→ Exercise details
A faithful copy is required: transcribe each line below exactly, minus the pictures.

→ Dataset content
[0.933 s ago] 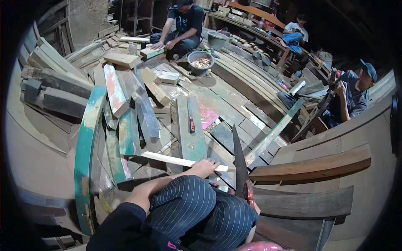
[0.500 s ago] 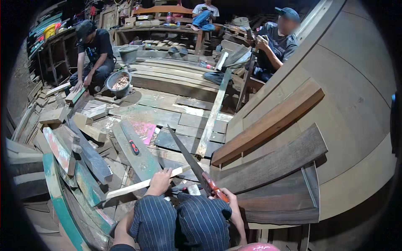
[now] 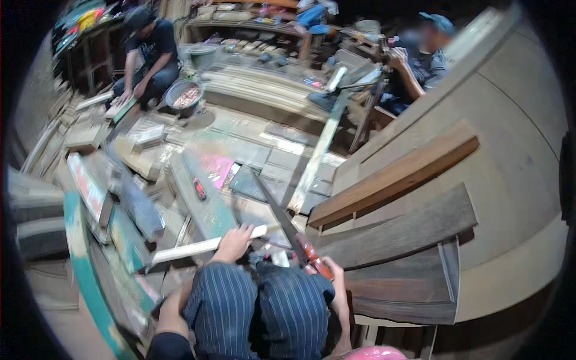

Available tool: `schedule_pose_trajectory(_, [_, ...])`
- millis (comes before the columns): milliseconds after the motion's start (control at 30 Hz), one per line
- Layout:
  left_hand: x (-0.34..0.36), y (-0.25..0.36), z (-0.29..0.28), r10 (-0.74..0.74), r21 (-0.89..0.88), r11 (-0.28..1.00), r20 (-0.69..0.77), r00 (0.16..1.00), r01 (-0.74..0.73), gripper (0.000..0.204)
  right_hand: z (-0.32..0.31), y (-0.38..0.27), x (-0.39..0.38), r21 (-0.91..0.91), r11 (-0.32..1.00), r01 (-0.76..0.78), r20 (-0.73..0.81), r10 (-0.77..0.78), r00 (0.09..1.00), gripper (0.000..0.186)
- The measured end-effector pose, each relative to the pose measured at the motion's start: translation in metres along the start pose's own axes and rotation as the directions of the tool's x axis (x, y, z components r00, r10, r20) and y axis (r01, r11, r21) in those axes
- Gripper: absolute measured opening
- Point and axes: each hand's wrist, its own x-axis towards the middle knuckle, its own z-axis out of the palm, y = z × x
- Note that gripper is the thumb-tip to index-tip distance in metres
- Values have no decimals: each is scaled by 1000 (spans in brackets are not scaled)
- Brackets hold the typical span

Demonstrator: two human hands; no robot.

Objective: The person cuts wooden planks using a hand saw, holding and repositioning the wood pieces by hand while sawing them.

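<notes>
At lower centre, your left hand point(image 3: 234, 243) clasps a pale, long wooden strip point(image 3: 191, 250) slanting up rightward; your right hand point(image 3: 333, 271) grips a red-brown-handled dark saw point(image 3: 291, 230), blade just right of its end.

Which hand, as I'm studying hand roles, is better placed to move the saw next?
Likely the right hand: it grips the saw by its handle, while the left hand holds the pale wood strip.
</notes>
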Motion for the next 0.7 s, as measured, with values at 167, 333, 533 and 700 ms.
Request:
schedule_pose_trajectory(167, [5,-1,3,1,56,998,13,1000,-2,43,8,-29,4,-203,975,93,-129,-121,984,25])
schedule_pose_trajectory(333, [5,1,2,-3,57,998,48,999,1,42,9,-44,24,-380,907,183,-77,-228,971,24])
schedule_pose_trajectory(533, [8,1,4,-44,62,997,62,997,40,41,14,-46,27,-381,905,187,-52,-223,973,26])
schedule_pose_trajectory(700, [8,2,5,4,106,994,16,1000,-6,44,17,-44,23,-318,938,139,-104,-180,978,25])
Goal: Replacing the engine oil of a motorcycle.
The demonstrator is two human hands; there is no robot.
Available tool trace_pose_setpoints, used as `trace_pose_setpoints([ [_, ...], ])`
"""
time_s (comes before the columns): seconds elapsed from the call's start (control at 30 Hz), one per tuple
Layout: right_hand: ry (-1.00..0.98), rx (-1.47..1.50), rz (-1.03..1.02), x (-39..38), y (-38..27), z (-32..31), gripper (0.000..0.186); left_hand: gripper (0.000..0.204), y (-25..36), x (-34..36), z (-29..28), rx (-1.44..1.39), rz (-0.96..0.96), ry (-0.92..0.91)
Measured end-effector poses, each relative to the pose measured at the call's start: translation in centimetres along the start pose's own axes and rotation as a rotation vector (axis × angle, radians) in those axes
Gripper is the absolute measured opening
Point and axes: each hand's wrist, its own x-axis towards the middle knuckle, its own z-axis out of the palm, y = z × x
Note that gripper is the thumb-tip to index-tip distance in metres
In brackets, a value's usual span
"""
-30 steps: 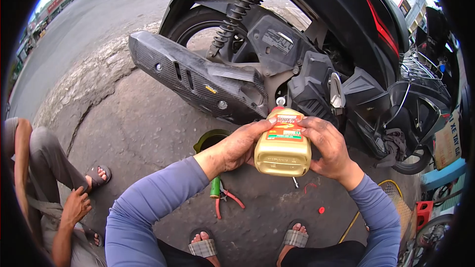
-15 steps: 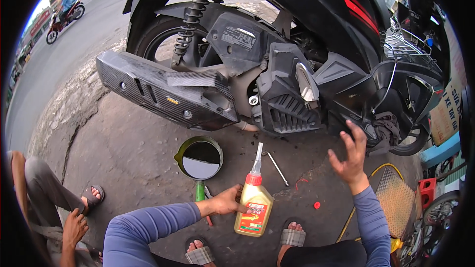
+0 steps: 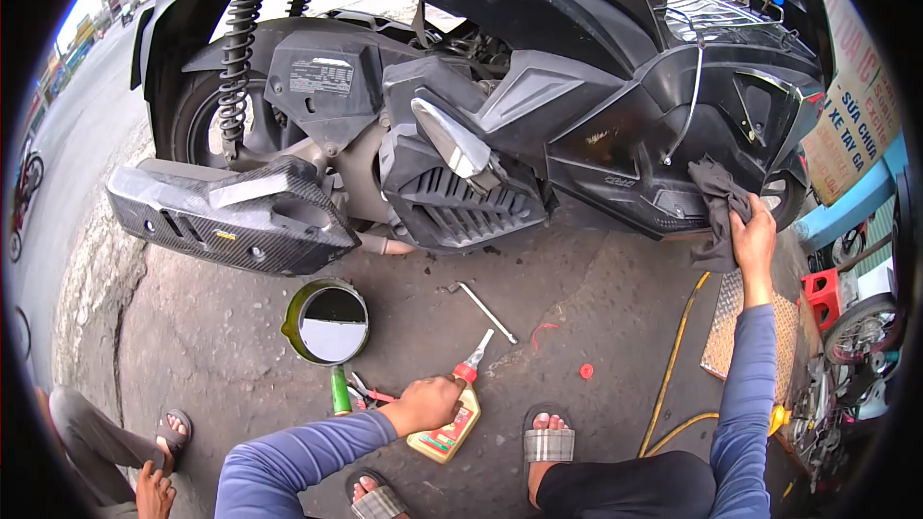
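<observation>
I've got my left grip (image 3: 426, 404) closed around the gold bottle (image 3: 450, 434), right at its shoulder, body slanting down below the fist, red cap (image 3: 465, 371) and clear spout poking out up and to the right! Over on the far side, well apart from that bottle, my right grip (image 3: 757, 235) is clamped on a grey rag (image 3: 716, 211) at the black scooter's (image 3: 596, 163) lower side.

Another person's grey-trousered leg (image 3: 94, 431) bends at left, near the road (image 3: 88, 135). At right, a yellow hose (image 3: 663, 384) lies beside a patterned plate (image 3: 723, 338); beyond stands a tan signboard (image 3: 849, 144).
</observation>
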Motion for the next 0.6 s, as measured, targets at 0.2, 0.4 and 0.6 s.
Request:
trace_pose_setpoints([
  [0.2,-0.773,0.152,-0.113,-5.7,-12.2,-10.3,0.032,0.035,11.8,7.4,-1.3,-1.193,0.380,0.104],
  [0.4,-1.381,-0.263,-0.600,-7.6,-17.0,-4.2,0.049,0.024,12.9,11.7,7.6,-1.511,0.244,0.260],
  [0.6,-1.121,-0.088,-1.207,-14.4,-28.0,-0.1,0.032,0.040,12.2,9.8,10.3,-1.162,0.177,0.505],
])
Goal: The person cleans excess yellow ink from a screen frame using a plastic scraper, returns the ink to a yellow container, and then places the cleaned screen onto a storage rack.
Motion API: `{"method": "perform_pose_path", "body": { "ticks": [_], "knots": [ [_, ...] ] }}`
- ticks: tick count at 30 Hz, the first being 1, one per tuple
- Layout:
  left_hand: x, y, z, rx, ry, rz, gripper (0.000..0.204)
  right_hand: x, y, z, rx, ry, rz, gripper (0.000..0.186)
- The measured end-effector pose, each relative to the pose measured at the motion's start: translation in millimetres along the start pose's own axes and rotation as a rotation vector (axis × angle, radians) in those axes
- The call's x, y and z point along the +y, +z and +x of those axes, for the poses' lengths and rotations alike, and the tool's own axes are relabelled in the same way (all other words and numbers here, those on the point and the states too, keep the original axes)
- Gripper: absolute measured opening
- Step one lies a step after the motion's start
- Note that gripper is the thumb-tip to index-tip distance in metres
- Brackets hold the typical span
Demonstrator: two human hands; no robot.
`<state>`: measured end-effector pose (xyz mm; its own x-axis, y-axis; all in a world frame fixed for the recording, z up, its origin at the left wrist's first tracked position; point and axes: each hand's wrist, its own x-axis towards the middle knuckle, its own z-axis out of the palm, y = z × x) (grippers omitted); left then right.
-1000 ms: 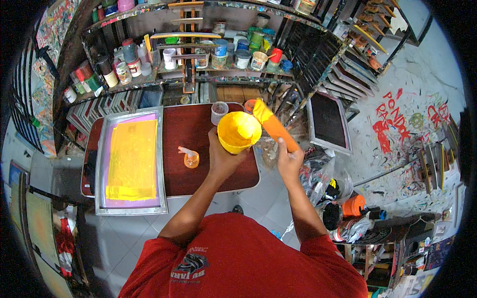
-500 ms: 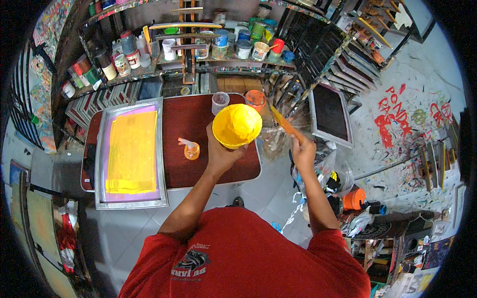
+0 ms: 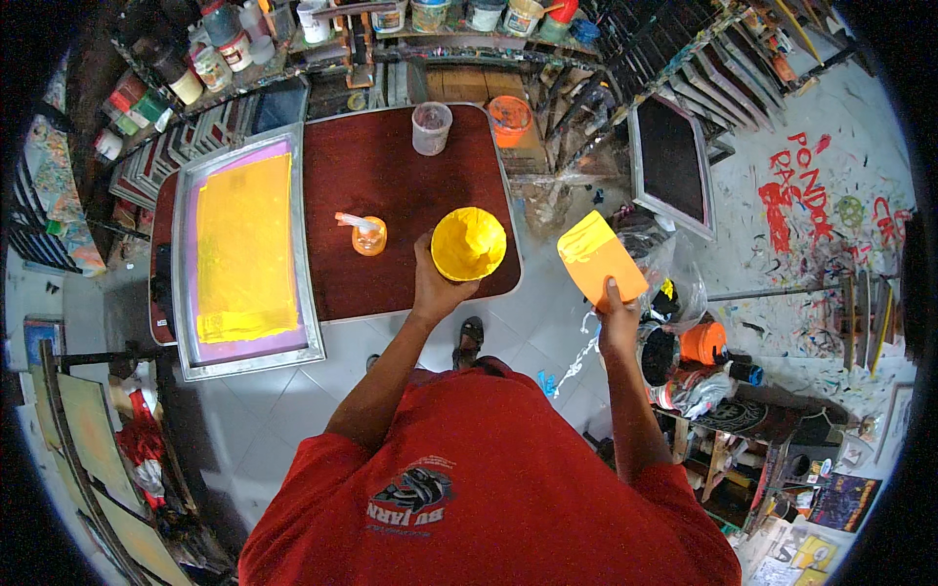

→ Exercise output
[0.933 s ago] 
[0.500 s ago] 
[now] 

Available tool: `schedule_pose_trajectory(_, [_, ...])`
- millis (comes before the columns): milliseconds after the motion's start (control at 30 Hz), one per line
- Layout:
  left_hand: x (-0.34..0.36), y (-0.25..0.36), z (-0.29..0.28), r10 (-0.74..0.74), r21 (-0.89..0.88), r11 (-0.28..1.00), r20 (-0.69..0.77), r00 (0.16..1.00), r01 (-0.74..0.73), gripper (0.000..0.204)
  right_hand: z (-0.32..0.31), y (-0.38..0.27), x (-0.39..0.38), r21 (-0.91..0.91), r11 (-0.32..1.00), r01 (-0.76..0.78), r20 (-0.73..0.81), r10 (-0.77..0.78), r00 (0.09..1.00), gripper (0.000..0.186)
- The measured end-effector pose, each relative to the pose measured at the motion's start: translation in metres along the start pose's own axes and rotation as the directions of the tool's x axis (x, y, z components r00, r10, r20) and y axis (r01, r11, r21) in those axes
- Gripper: absolute measured opening
- Point and axes: each hand's wrist, its own x-axis towards the middle knuckle, its own z-axis out of the palm, y = z × x
- Note that gripper is the thumb-tip to index-tip distance in metres
- Values have no decimals: each is scaled by 1000 (spans in brackets are not scaled)
- Brackets hold the typical span

Demonstrator: two human hands; no robot.

Objective: The person cuts wooden planks using a hand saw, holding and repositioning the wood pieces by hand while sawing them.

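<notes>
At lower centre, your left hand point(image 3: 234, 243) clasps a pale, long wooden strip point(image 3: 191, 250) slanting up rightward; your right hand point(image 3: 333, 271) grips a red-brown-handled dark saw point(image 3: 291, 230), blade just right of its end.

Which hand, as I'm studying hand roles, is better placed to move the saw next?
Likely the right hand: it grips the saw by its handle, while the left hand holds the pale wood strip.
</notes>
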Motion for the next 0.7 s, as measured, with values at 167, 333, 533 and 700 ms.
Request:
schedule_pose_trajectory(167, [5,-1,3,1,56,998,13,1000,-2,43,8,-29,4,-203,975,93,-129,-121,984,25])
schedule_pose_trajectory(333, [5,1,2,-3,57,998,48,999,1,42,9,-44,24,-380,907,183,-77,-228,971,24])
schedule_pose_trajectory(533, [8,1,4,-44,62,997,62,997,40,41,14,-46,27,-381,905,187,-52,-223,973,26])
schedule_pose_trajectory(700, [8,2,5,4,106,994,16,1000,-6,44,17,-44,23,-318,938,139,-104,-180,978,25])
Goal: Replacing the engine oil of a motorcycle.
The demonstrator is two human hands; there is no robot.
Available tool trace_pose_setpoints, used as `trace_pose_setpoints([ [_, ...], ])`
"""
time_s (comes before the columns): seconds elapsed from the call's start (control at 30 Hz), one per tuple
Layout: right_hand: ry (-1.00..0.98), rx (-1.47..1.50), rz (-1.03..1.02), x (-39..38), y (-38..27), z (-32..31), gripper (0.000..0.186); left_hand: gripper (0.000..0.204), y (-25..36), x (-34..36), z (-29..28), rx (-1.44..1.39), rz (-0.96..0.96), ry (-0.92..0.91)
Measured end-effector poses, each relative to the pose measured at the call's start: translation in centimetres along the start pose's own axes and rotation as a rotation vector (axis × angle, radians) in those axes
Gripper is the absolute measured opening
Point and axes: each hand's wrist, its own x-axis towards the middle knuckle, its own z-axis out of the palm, y = z × x
Note that gripper is the thumb-tip to index-tip distance in metres
In brackets, a value's usual span
"""
-30 steps: 
-15 steps: 
+0 steps: 
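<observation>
I've got my left grip (image 3: 426, 404) closed around the gold bottle (image 3: 450, 434), right at its shoulder, body slanting down below the fist, red cap (image 3: 465, 371) and clear spout poking out up and to the right! Over on the far side, well apart from that bottle, my right grip (image 3: 757, 235) is clamped on a grey rag (image 3: 716, 211) at the black scooter's (image 3: 596, 163) lower side.

Another person's grey-trousered leg (image 3: 94, 431) bends at left, near the road (image 3: 88, 135). At right, a yellow hose (image 3: 663, 384) lies beside a patterned plate (image 3: 723, 338); beyond stands a tan signboard (image 3: 849, 144).
</observation>
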Motion for the next 0.6 s, as measured, targets at 0.2, 0.4 and 0.6 s.
Request:
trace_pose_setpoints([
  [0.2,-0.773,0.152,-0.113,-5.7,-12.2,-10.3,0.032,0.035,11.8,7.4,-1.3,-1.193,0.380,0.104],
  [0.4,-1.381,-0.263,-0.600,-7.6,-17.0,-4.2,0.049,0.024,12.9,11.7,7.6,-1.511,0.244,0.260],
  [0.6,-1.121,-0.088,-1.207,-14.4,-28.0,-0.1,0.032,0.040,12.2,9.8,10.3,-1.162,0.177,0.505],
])
Goal: The person cleans excess yellow ink from a screen frame using a plastic scraper, returns the ink to a yellow container, and then places the cleaned screen onto a storage rack.
Motion API: `{"method": "perform_pose_path", "body": { "ticks": [_], "knots": [ [_, ...] ] }}`
- ticks: tick count at 30 Hz, the first being 1, one per tuple
- Layout:
  left_hand: x, y, z, rx, ry, rz, gripper (0.000..0.204)
  right_hand: x, y, z, rx, ry, rz, gripper (0.000..0.186)
- The measured end-effector pose, each relative to the pose measured at the motion's start: translation in millimetres along the start pose's own axes and rotation as a rotation vector (axis × angle, radians) in those axes
- The call's x, y and z point along the +y, +z and +x of those axes, for the poses' lengths and rotations alike, and the tool's own axes are relabelled in the same way (all other words and numbers here, those on the point and the states too, keep the original axes)
- Gripper: absolute measured opening
- Step one lies a step after the motion's start
- Note that gripper is the thumb-tip to index-tip distance in metres
- Brackets hold the typical span
Demonstrator: two human hands; no robot.
`<state>`: measured end-effector pose (xyz mm; its own x-axis, y-axis; all in a world frame fixed for the recording, z up, its origin at the left wrist's first tracked position; point and axes: each hand's wrist, its own x-axis towards the middle knuckle, its own z-axis out of the palm, y = z × x) (grippers omitted); left then right.
-1000 ms: 
-500 ms: 
+0 ms: 

The exercise is done, and nothing more is needed.